Scaled castles near Incirlik Air Base, Turkey.
You jogged with me
In Korea and Colorado,
In Turkey and on Turkey Trots
In Washington State and Washington D.C.
You were there in my first year of the military
And in my fifteenth.
You watched me leave on each deployment.
You were the best part about coming home.
When the vet said “cancer,”
And the x-ray was dotted like pox.
You slept at my feet as I wrote my last dissertation chapter.
I guess I could only cry so much.
You missed the conclusion.
Yours was at our dining room table.
The needle slipped in. Your feet
Paddled furiously, then infinite stillness.

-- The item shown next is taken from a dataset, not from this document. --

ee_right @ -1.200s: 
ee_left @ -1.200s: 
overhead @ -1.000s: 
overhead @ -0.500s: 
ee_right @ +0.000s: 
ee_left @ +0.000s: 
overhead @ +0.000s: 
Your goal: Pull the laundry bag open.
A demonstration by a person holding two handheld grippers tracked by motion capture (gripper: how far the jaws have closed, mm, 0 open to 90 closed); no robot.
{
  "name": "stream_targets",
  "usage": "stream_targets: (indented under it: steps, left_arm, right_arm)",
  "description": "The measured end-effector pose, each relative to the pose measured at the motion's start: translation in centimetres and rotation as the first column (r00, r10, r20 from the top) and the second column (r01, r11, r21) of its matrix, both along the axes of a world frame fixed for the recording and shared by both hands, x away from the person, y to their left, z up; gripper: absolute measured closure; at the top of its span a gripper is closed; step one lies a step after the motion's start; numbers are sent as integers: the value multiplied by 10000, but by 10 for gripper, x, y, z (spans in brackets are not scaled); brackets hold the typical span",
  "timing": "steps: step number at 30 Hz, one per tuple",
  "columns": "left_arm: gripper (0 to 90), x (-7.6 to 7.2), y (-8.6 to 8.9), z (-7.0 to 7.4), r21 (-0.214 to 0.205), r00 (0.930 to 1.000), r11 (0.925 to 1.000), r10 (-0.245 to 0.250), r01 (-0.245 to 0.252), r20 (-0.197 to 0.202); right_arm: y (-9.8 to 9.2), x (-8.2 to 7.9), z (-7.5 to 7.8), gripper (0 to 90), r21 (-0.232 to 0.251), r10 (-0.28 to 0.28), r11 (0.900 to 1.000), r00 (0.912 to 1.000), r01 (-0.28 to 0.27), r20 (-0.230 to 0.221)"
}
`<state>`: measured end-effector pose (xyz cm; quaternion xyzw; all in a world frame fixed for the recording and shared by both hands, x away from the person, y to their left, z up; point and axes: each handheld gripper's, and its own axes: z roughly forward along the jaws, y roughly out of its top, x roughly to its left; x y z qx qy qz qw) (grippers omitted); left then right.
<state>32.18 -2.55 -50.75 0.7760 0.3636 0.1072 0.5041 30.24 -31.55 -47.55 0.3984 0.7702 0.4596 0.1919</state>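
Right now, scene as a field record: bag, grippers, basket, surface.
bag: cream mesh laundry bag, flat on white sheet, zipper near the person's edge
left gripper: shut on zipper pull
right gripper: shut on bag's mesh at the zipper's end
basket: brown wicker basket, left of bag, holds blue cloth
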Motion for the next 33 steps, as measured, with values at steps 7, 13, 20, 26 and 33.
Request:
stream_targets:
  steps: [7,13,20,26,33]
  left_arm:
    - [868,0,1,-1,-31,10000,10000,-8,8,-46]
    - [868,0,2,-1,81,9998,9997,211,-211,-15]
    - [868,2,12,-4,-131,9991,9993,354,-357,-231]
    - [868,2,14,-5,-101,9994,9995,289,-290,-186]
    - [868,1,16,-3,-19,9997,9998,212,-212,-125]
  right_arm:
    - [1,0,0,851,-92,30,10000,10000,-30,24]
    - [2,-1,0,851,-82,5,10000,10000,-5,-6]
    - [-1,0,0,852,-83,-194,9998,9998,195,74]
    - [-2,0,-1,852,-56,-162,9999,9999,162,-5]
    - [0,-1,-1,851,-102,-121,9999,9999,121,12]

Every morning a habitual side-step
To miss your sleeping form
Until we moved to a new house.
You, ashes in a wooden box.
Nearly a decade now, and there are two more
Kur-aaaay-zee blue heelers.
I know you would set them straight.
Remind them of the rules.
I wish you could meet Matilda,
She shares your intensity.
I wish you could meet Drover,
He tries his hardest to be a good dog too.
I wish you could swim these mountain lakes,
Run the forested trails,
Bark at elk and deer and chipmunks,
Sleep pressed against me.
The NaPoWriMo prompt for today was to write a positive eulogy. I don’t know if it’s “cheating,” but this spontaneous eulogy for Seattle Dog that I wrote in November fits the prompt and still moves me…
(And now for our prompt (optional, as always). Today, we’d like to challenge you to write an elegy – a poem typically written in honor or memory of someone dead. But we’d like to challenge you to write an elegy that has a hopefulness to it. Need inspiration? You might look at W.H. Auden’s elegy for Yeats, which ends on a note suggesting that the great poet’s work will live on, inspiring others in years to come. Or perhaps this elegy by Mary Jo Bang, where the sadness is shot through with a sense of forgiveness on both sides.)